「そろそろ誰が一番生きづらいか決めようぜ」
そう宣言すると老若男女が続々エントリーしてくるヘルジャパンへようこそ。
この世にイージーモードの人生など存在しない、金持ちの美人に生まれたとしても、悩みがない、なんてことはない。
そう思いたいが、何せ金持ちの美人になったことがないのでやはりイージーモードな気がする。よって美人の金持ちがどんな苦痛を吐露しようと「でも美人で金持ちなんだからいいじゃん」と一笑に付していく、ヘルジャパンへようこそ。
誰もが個々の悩みや生きづらさを抱えており属性で括れるものではないということは承知だが、あえてバイオレンスにまとめてみると、優勝候補としてまず挙げられるのは「若い女」ではないか。
若い女はちやほやされるという言説もあるが、そうだとしたら「一挙一動注視される」ということでもあり、この時点で他人の目を過剰に気にして生きることを余儀なくされているともいえる。
ちょっとニッチな趣味をひっそり楽しみたいだけなのに、それが若い女と見るや「〇〇女子だ!」と指をさされ変な注目を浴びせられ、いつの間にかミーハーで場を乱す存在にされていることもある。
また、若いと言う時点で社会的地位は低いことが多く、腕力的にも男に劣ることから、弱者として様々な悪意のターゲットになりやすい。
「BBAになって楽になった」という中年女性が多いのも、BBAが楽なのではなく、若い女がハード過ぎたのでは、という説もある。

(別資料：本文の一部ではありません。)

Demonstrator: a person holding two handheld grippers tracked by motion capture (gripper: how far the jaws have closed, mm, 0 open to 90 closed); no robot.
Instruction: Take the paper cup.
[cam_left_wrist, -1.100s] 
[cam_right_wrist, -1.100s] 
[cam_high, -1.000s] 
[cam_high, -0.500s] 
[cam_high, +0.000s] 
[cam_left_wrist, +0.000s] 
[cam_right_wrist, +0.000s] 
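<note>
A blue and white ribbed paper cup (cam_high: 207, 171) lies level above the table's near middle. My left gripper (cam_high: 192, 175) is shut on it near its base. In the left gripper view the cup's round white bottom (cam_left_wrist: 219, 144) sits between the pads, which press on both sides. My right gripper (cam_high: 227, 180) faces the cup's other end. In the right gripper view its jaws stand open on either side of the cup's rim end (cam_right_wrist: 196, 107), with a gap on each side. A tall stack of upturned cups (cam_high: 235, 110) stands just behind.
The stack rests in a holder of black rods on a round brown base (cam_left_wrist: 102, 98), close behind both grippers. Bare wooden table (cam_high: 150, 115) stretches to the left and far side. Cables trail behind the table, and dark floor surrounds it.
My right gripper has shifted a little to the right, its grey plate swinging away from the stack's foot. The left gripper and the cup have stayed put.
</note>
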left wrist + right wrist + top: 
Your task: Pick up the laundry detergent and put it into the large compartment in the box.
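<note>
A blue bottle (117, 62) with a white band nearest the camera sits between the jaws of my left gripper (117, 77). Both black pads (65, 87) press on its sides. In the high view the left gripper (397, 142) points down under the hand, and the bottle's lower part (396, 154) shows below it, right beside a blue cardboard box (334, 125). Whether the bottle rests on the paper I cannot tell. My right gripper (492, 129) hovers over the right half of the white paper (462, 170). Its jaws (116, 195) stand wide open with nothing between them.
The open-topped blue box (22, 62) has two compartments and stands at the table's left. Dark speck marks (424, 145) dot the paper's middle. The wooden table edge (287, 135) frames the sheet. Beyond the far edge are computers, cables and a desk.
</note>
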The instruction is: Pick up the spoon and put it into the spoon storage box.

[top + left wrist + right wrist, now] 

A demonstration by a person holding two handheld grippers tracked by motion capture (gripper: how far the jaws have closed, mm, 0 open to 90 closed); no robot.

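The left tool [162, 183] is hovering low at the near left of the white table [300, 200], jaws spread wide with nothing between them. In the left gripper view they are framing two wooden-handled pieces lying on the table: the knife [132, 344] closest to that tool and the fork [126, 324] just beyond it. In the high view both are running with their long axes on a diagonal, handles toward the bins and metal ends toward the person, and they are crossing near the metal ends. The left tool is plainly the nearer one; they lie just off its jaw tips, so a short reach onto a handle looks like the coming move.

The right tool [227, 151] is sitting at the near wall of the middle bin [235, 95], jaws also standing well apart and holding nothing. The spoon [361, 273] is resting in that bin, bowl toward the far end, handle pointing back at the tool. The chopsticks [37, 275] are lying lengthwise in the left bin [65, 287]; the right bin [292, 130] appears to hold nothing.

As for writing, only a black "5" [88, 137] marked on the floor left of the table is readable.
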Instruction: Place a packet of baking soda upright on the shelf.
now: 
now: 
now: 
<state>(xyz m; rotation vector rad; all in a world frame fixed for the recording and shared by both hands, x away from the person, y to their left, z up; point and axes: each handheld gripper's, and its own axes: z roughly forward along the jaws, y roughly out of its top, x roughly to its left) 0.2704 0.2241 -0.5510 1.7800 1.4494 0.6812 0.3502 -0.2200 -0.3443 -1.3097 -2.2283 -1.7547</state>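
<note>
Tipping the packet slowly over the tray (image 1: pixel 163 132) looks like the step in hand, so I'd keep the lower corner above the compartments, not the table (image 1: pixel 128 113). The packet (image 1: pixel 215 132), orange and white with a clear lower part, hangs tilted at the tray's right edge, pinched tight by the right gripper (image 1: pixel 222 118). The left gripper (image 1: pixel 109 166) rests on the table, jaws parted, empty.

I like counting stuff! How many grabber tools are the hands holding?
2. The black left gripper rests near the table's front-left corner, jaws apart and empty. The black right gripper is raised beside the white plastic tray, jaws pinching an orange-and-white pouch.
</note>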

そんな圧勝ムード漂う中、待ったをかけるのが「おじさん」である。
おじさんと言えば若い女を生きづらくしている筆頭ではないか、と場内はブーイングの嵐だが、このイメージこそがおじさんの生きづらさだろう。
おじさんはおじさんというだけで、年長らしさを出すと「老害」、若者について行こうとすれば「若に媚びていてキモイ」など、「何をしてもキモがられる」マイナス補正スキルをつけられてしまう場合があるのだ。

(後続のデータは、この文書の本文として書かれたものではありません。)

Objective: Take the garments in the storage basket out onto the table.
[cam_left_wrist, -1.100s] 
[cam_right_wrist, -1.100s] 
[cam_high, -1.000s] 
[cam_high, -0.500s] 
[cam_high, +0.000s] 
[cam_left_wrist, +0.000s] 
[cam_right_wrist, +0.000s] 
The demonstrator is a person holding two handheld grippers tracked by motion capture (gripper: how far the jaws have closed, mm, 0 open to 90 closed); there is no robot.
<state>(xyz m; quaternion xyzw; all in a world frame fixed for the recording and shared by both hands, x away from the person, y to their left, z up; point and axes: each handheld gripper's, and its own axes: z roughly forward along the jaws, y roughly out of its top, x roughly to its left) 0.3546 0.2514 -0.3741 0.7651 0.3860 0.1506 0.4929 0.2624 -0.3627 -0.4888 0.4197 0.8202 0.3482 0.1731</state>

また「今の不景気で生きづらい世の中を作ったのは今のおじさんのせい」という巨大仮想敵にされてしまうこともある。
確かに昔の政治のせいであることは否めないが、おじさん個人に「世界を悪に染める」という大魔王のような力はない。
また「子供」「女性」「老」は「弱者」として認識されているが、おじさんは同じレベルで困っていても弱者とはみなされず、同情もされなければ助けの手も差し伸べられない、という意見もある。
やはり、各々が生きづらさを抱えている、むしろ「俺の方が辛いし辛いのはあいつらのせいだ」と相打ちしあって辛さが倍増している気がする。
みんな辛いのだ、辛くない人間などいない。しかしあのインスタグラマーは辛そうに見えないので誹謗中傷で辛くしてやりたくなる、ヘルジャパンにようこそ。
エアポートおじさんの危機、羽田空港のルール掲示に波紋
そんなわけで、属性問わず辛い世の中だが、最近またおじさんが辛くなるような規制がされかけたらしい。
羽田空港の第1・第2ターミナルを管理する日本空港ビルデングが「ビル内で一般人が大衆公開を目的に撮影をする場合は三営業日前に申請して許可を取れ」という旨の発表を、SNSと自社サイトで行い話題となった。
つまり私が「おらが村には存在しない有名店です」と、あの妙に端っこにあるサブウェイの購入物をロビーで撮影してTwitterに上げたいと思ったら、3日前に許可を取っておかないといけないということだ。
もはや誰もがやっているであろう行為に対する突然の厳しい規制に反発も大きく、「その投稿は羽田空港の許可を3営業日前に取っているのか?」とTwitterらしさを出した全面に出したツッコミも散見されたという。
これに対し日本空港ビルデングは、投稿内容を「営利目的の撮影」にサイレント修正。大人数で長時間の商業的撮影は一般客と揉める原因になるので、それを規制したかったとのことだが、最初の投稿が明らかに一般客を含む規制だったため、こっそり修正したのも相まって、騒ぎになったからそういうことにしたのでは、という見方も強い。
現在、撮影に関しては規制より解禁に舵を切る施設の方が多い。博物館や美術館など昔であれば撮影などしたら一家末代まで呪われても文句は言えぬと言われた場所ですら、一部撮影を可にするところが増えてきている。
それだけ一般客のSNS投稿の集客効果は無視できないものになってきているのだろう。
そんな時代に限定的ではなく、詳しい説明もなく全面的に撮影を制限するような投稿をしたのは不用意だったと言えるかもしれない。
ちなみになぜおじさんに辛い規制かというと「SNSなどに空港の写真を載せて自分語りをするのは主に40代以上の男性」だからだそうだ。
これらの男性は「エアポートおじさん」と呼ばれ、この撮影許可制が仮に実現したら、エアおじにとって悲報であるということである。
周囲に迷惑をかけるインスタ女子がごく一部であるように、エアポートおじさんだって「自分語りが全部声に出てしまっている」など迷惑をかけているタイプはそんなにいないだろう。
特に迷惑をかけているわけではないのに、ひとまとめにされ、痛い人扱いされるというのは、女子やおじさんに共通する生きづらさの一つだろう。
今後、たとえ悪意があろうがなかろうが「〇〇女子」や「〇〇おじさん」という言い方は慎んでいくべきなのかもしれない。
しかし、使い勝手が良いせいか自分でも無意識のうちに使っていることも多く、さらに「アイカツおじさん」などポジティブな意味もなくはないのが悩ましいところである。